> _Activity_
Please go line by line and repeat the data below exactly, with no images.

> _The data_

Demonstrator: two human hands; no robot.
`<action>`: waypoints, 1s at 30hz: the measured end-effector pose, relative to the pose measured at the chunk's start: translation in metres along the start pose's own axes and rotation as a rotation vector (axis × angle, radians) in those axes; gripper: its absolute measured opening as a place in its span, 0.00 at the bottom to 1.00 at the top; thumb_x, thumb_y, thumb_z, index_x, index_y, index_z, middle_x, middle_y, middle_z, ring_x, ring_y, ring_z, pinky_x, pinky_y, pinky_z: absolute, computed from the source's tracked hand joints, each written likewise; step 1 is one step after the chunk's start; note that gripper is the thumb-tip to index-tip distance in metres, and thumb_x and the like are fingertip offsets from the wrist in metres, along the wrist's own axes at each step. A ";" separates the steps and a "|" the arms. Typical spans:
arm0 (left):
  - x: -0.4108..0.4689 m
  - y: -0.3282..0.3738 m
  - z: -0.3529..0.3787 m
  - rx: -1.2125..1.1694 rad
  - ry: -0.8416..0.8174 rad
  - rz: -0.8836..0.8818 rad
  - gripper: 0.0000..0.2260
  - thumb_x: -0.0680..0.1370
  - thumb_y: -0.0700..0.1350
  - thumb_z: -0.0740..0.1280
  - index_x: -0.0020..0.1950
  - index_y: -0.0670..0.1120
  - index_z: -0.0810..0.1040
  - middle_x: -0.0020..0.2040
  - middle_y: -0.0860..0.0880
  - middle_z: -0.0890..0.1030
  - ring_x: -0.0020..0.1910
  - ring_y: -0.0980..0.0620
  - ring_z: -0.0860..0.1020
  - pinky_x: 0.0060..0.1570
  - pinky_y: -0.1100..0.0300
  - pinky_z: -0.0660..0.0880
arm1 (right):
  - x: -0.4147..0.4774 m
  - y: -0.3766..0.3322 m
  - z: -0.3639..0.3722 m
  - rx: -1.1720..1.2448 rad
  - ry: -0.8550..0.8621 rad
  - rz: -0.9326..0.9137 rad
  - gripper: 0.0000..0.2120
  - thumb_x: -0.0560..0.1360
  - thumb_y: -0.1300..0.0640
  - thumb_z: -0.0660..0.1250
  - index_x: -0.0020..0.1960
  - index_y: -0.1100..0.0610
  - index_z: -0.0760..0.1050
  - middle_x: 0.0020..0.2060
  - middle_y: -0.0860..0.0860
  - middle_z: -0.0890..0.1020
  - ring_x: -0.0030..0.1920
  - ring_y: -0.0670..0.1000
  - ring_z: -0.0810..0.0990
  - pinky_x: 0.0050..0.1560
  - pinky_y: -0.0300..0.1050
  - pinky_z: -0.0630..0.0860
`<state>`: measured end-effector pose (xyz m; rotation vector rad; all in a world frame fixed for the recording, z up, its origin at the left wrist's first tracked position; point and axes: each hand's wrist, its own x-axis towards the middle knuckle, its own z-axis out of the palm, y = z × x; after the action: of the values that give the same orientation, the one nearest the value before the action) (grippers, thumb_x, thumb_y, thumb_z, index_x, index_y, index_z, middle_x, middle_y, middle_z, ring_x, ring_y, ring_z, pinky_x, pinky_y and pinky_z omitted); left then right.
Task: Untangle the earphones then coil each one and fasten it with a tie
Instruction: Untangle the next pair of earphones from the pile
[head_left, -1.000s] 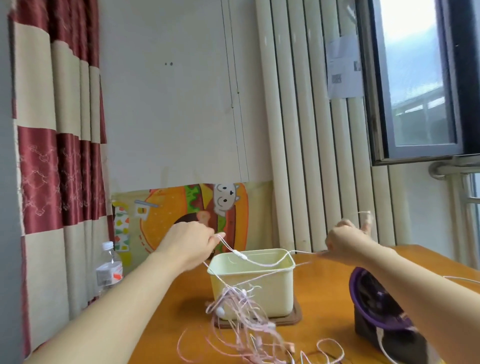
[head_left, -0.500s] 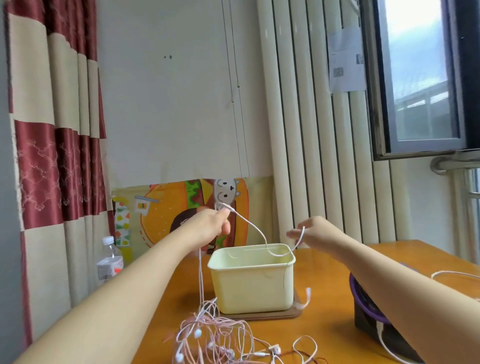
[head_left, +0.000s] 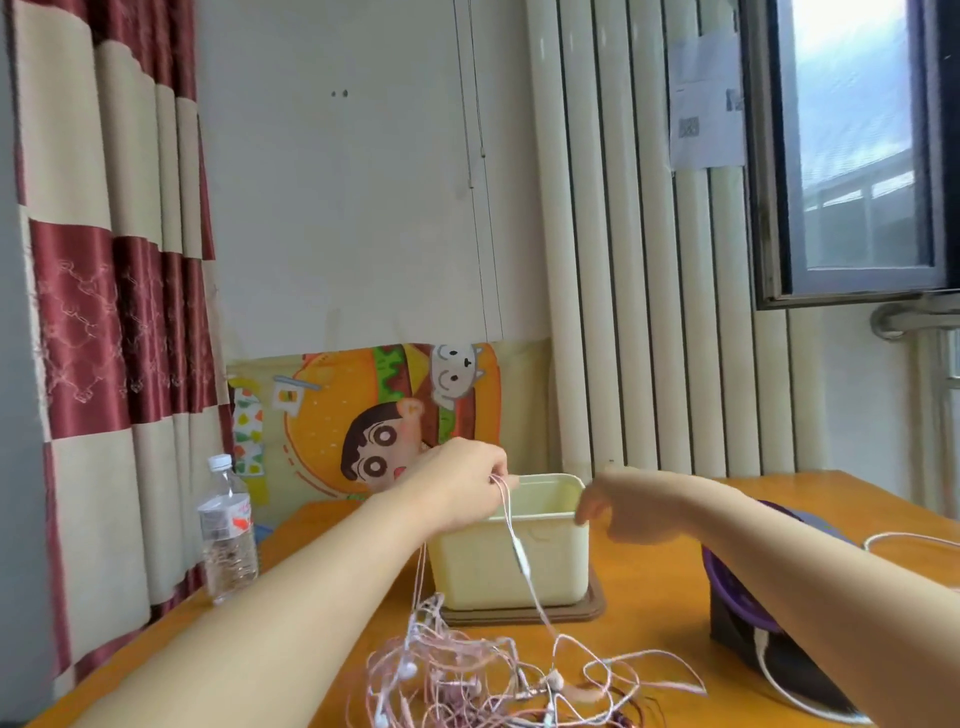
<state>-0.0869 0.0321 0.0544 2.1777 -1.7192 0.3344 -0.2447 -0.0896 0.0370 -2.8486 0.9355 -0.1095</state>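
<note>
Head camera, the sole view I have. The left hand (head_left: 462, 488) is raised over the near-left corner of a cream plastic box (head_left: 478, 571), its thumb and fingertips pinching a thin pink-white earphone cable (head_left: 506, 519). From the pinch the cable drops in two strands. One carries a slim oblong inline remote (head_left: 519, 558) across the box's front wall; the other falls straight down by the box's left edge. Both run into the tangle of earphones (head_left: 457, 670), a loose heap of glossy pale pink and white cords with small rounded buds, lying on the orange wooden table (head_left: 649, 597) just in front of the box. The right hand (head_left: 623, 506) hovers at the box's right rim with fingers bent downward; it is smeared by motion, and I cannot tell whether it grasps anything. The box is rectangular with rounded corners and smooth walls, and stands on a flat brown tray (head_left: 571, 613). To the right sits a dark block with a round purple rim (head_left: 724, 584), a white cord (head_left: 904, 540) looping beside it. At the table's left edge stands a clear ribbed plastic water bottle (head_left: 228, 535) with a white cap. Behind are a satin curtain (head_left: 104, 322) in maroon and cream bands, a cartoon burger poster (head_left: 322, 415) and fluted cream wall panels (head_left: 649, 234).
</note>
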 end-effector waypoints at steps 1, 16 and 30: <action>0.000 0.000 0.004 0.001 -0.012 -0.010 0.09 0.78 0.50 0.60 0.38 0.53 0.70 0.33 0.55 0.72 0.33 0.51 0.71 0.31 0.59 0.64 | -0.001 -0.006 -0.005 0.158 0.040 -0.041 0.19 0.78 0.65 0.60 0.67 0.53 0.71 0.62 0.53 0.78 0.59 0.52 0.78 0.60 0.46 0.76; -0.001 -0.029 0.010 -0.179 0.047 -0.029 0.05 0.80 0.48 0.60 0.48 0.51 0.75 0.34 0.55 0.73 0.32 0.55 0.71 0.33 0.59 0.67 | -0.006 -0.043 -0.007 1.302 0.179 -0.143 0.14 0.81 0.56 0.57 0.41 0.58 0.74 0.26 0.47 0.57 0.26 0.46 0.55 0.28 0.39 0.54; 0.012 0.000 0.038 -0.471 -0.178 -0.090 0.16 0.82 0.53 0.56 0.45 0.50 0.81 0.32 0.51 0.73 0.28 0.55 0.70 0.30 0.64 0.68 | -0.018 -0.015 -0.035 1.398 0.864 -0.310 0.14 0.82 0.56 0.56 0.43 0.55 0.78 0.57 0.49 0.81 0.59 0.46 0.77 0.63 0.45 0.71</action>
<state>-0.0847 0.0064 0.0245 1.9660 -1.5805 -0.2713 -0.2546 -0.0705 0.0740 -1.4920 0.1990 -1.4209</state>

> _Response for this exercise_
Demonstrator: two human hands; no robot.
`<action>`: waypoints, 1s at 30hz: the measured end-effector pose, relative to the pose measured at the chunk's start: translation in metres along the start pose's own axes and rotation as a rotation vector (axis × angle, radians) in those axes; gripper: its absolute measured opening as a place in its span, 0.00 at the bottom to 1.00 at the top; thumb_x, thumb_y, thumb_z, index_x, index_y, index_z, middle_x, middle_y, middle_z, ring_x, ring_y, ring_z, pinky_x, pinky_y, pinky_z: absolute, computed from the source's tracked hand joints, each written likewise; step 1 is one step after the chunk's start; note that gripper is the thumb-tip to index-tip distance in metres, and thumb_x and the like are fingertip offsets from the wrist in metres, along the wrist's own axes at each step. A ";" separates the steps and a "|" the arms. Typical spans:
arm0 (left):
  - x: -0.4108..0.4689 m
  - y: -0.3282..0.3738 m
  - z: -0.3529..0.3787 m
  - rx: -1.2125..1.1694 rad
  - ry: -0.8416..0.8174 rad
  - rz: -0.8836..0.8818 rad
  - gripper: 0.0000..0.2260
  - thumb_x: -0.0680..0.1370
  - thumb_y: -0.0700..0.1350
  - thumb_z: -0.0740..0.1280
  - index_x: -0.0020..0.1950
  - index_y: -0.0670..0.1120
  - index_z: -0.0810..0.1040
  - middle_x: -0.0020..0.2040
  - middle_y: -0.0860..0.0880
  - middle_z: -0.0890..0.1030
  - ring_x: -0.0020..0.1910
  - ring_y: -0.0980..0.0620
  - ring_z: -0.0860..0.1020
  - pinky_x: 0.0060..0.1570
  - pinky_y: -0.1100..0.0300
  - pinky_z: -0.0660..0.0880
arm1 (right):
  - x: -0.4147..0.4774 m
  - y: -0.3766..0.3322 m
  - z: -0.3639..0.3722 m
  - rx: -1.1720..1.2448 rad
  - ry: -0.8550..0.8621 rad
  - rz: -0.9326..0.9137 rad
  - gripper: 0.0000..0.2120
  - thumb_x: -0.0560..0.1360
  - thumb_y: -0.1300..0.0640
  - thumb_z: -0.0660..0.1250
  - index_x: -0.0020..0.1960
  - index_y: -0.1100..0.0610
  - index_z: -0.0760..0.1050
  - middle_x: 0.0020..0.2060
  - middle_y: -0.0860..0.0860
  - middle_z: -0.0890..0.1020
  - ring_x: -0.0030..0.1920
  - ring_y: -0.0670..0.1000
  - ring_z: -0.0810..0.0990
  - pinky_x: 0.0050..0.1560
  - pinky_y: -0.0300..0.1050
  - pinky_z: -0.0630..0.0860
`<state>`: measured end-effector pose (xyz m; rotation vector rad; all in a world frame fixed for the recording, z up, its origin at the left wrist's first tracked position; point and axes: each hand's wrist, its own x-axis towards the middle knuckle, its own z-axis out of the palm, y = z × x; after the action: of the values that give the same orientation, the one nearest the value before the action) (grippers, thumb_x, thumb_y, thumb_z, index_x, index_y, index_z, middle_x, middle_y, middle_z, ring_x, ring_y, ring_z, pinky_x, pinky_y and pinky_z omitted); left then right.
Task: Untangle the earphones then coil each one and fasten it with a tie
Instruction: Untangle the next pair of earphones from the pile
[head_left, -1.000s] 
[head_left, -0.500s] 
[head_left, +0.000s] 
<state>-0.0869 0.0321 0.0544 2.1777 -1.7192 0.3344 -0.2447 -0.0896 0.0370 -2.8486 0.9355 -0.1095</state>
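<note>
Head camera, the sole view I have. The left hand (head_left: 462, 488) is raised over the near-left corner of a cream plastic box (head_left: 478, 571), its thumb and fingertips pinching a thin pink-white earphone cable (head_left: 506, 519). From the pinch the cable drops in two strands. One carries a slim oblong inline remote (head_left: 519, 558) across the box's front wall; the other falls straight down by the box's left edge. Both run into the tangle of earphones (head_left: 457, 670), a loose heap of glossy pale pink and white cords with small rounded buds, lying on the orange wooden table (head_left: 649, 597) just in front of the box. The right hand (head_left: 623, 506) hovers at the box's right rim with fingers bent downward; it is smeared by motion, and I cannot tell whether it grasps anything. The box is rectangular with rounded corners and smooth walls, and stands on a flat brown tray (head_left: 571, 613). To the right sits a dark block with a round purple rim (head_left: 724, 584), a white cord (head_left: 904, 540) looping beside it. At the table's left edge stands a clear ribbed plastic water bottle (head_left: 228, 535) with a white cap. Behind are a satin curtain (head_left: 104, 322) in maroon and cream bands, a cartoon burger poster (head_left: 322, 415) and fluted cream wall panels (head_left: 649, 234).
</note>
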 end-effector waypoints at steps 1, 16 and 30: <action>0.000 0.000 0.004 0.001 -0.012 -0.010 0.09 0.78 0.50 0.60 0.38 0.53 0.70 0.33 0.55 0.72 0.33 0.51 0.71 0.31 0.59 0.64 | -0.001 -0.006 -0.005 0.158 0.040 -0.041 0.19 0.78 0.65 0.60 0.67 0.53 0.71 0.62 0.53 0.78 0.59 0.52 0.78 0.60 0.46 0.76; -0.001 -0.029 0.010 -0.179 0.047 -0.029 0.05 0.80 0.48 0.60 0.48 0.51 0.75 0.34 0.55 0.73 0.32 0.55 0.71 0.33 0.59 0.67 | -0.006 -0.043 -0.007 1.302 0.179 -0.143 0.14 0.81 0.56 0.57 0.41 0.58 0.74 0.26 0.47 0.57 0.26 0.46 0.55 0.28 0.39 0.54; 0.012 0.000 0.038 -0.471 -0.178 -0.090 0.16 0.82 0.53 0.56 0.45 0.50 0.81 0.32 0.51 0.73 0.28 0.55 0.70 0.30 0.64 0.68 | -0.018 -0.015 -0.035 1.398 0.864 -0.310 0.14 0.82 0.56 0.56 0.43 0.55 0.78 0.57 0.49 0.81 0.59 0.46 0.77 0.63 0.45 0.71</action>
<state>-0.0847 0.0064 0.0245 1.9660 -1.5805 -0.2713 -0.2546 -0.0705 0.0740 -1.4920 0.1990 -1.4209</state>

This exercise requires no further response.